The analysis reveals two contrasting regimes:

1. Reinforcement regime (Δ≈0) – when the fibres are aligned with the shear direction, they bear most of the shear load. The critical shear γ_c increases dramatically compared with the pure neo‑Hookean case, indicating a highly stable surface. For E/μ≈10 the instability threshold can exceed γ≈5.5 (≈80°).

2. Weakening regime (Δ≈±90°) – when the shear acts “against” the fibres, the fibres are stretched rather than sheared, producing large normal stresses that concentrate at the surface. In this configuration γ_c drops sharply; even modest shears of 30°–45° (γ≈0.6–1.0) can trigger surface wrinkling. The weakening effect intensifies as E/μ grows, expanding the angular sector Δ over which early instability occurs.

Thus, the fibre‑matrix stiffness ratio controls not only the magnitude of the critical shear but also the angular width of the unstable region. The authors compare these theoretical predictions with experimental observations on skin, arterial walls, and tendon, noting that the measured E/μ values and typical fibre orientations fall within the regimes where early surface buckling is expected.

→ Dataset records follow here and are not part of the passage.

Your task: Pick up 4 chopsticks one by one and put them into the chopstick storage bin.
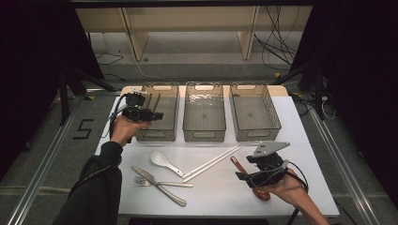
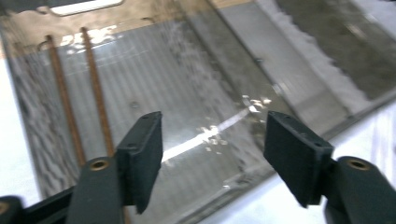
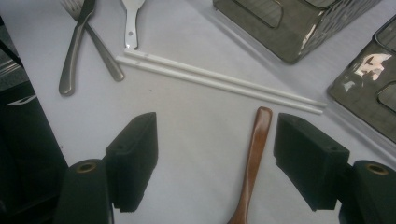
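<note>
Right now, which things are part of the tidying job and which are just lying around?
In the job: brown chopsticks in the left bin; wooden spoon between the right claw's open jaws; left claw.

Lying about: white chopsticks, white spoon, fork, knife.

A brown wooden spoon (image 3: 254, 158) lies between the right gripper's (image 3: 215, 161) parted fingers (image 3: 133, 158).
</note>
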Motion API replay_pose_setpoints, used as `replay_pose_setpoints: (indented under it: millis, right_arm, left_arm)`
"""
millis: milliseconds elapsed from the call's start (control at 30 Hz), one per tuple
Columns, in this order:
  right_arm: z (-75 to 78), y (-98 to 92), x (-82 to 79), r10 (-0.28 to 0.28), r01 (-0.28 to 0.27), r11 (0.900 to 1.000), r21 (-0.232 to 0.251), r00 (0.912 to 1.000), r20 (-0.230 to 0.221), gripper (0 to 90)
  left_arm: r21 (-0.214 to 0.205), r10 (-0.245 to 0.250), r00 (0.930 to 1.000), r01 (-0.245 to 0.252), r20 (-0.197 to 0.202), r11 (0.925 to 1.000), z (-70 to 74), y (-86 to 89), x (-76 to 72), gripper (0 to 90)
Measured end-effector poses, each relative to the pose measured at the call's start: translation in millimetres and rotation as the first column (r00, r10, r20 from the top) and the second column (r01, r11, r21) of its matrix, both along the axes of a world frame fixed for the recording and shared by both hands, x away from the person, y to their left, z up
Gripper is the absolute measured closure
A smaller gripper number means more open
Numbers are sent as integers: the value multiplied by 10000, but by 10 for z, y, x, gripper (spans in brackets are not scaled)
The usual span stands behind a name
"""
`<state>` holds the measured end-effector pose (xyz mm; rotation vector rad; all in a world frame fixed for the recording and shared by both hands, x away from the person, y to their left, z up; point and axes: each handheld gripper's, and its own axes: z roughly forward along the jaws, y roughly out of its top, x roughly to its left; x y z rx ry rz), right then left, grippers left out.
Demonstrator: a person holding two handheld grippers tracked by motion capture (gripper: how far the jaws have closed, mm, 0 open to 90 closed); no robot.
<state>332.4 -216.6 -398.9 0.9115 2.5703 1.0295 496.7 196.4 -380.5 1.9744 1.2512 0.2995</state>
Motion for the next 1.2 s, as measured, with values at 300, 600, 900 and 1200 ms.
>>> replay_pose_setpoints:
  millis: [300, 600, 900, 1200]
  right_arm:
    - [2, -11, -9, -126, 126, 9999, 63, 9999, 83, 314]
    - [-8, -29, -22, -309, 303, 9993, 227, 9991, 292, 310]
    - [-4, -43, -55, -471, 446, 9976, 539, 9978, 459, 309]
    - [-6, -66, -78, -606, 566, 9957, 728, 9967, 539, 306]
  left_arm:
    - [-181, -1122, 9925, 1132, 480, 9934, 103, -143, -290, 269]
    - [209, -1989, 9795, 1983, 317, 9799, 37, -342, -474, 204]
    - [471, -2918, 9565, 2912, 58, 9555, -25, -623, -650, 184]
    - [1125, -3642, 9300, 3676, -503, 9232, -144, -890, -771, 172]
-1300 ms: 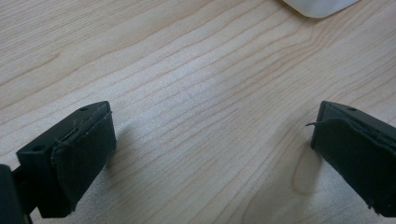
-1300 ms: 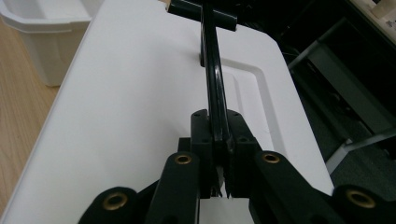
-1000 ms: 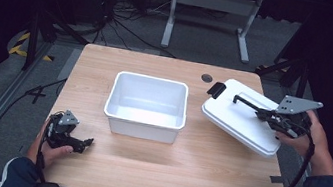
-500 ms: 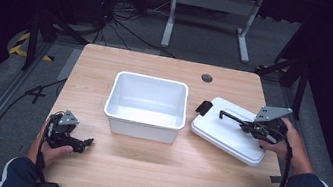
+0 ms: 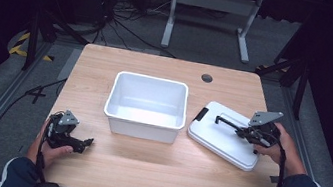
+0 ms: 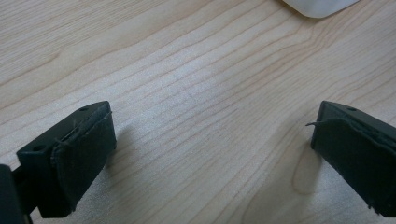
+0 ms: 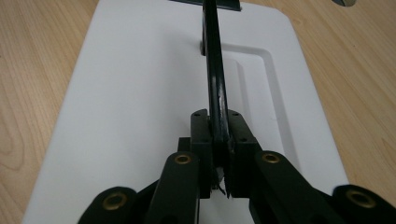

From a biomechanical perspective, the findings have several implications. Surgical procedures that impose shear on soft tissues (e.g., flap rotation, tendon grafting) should account for the underlying fibre architecture; cutting across fibres can dramatically lower the shear threshold for surface damage. In tissue engineering, designing scaffolds with tailored fibre orientation and stiffness can either suppress unwanted wrinkling (by aligning fibres with anticipated shear) or promote controlled surface patterning (by orienting fibres orthogonal to shear). Moreover, non‑invasive imaging of surface topography could serve as a diagnostic proxy for fibre alignment and tissue health.

In summary, the paper demonstrates that the neo‑Hookean model alone predicts surface stability only at unrealistically high shear, whereas incorporating a simple anisotropic fibre reinforcement reproduces the early onset of wrinkling observed in real soft tissues. The critical shear depends sensitively on the angle between the shear plane and the fibre direction and on the stiffness ratio E/μ. This work provides a clear, quantitative framework for understanding shear‑induced surface instability in biological soft tissues and offers practical guidance for clinical handling and biomaterial design.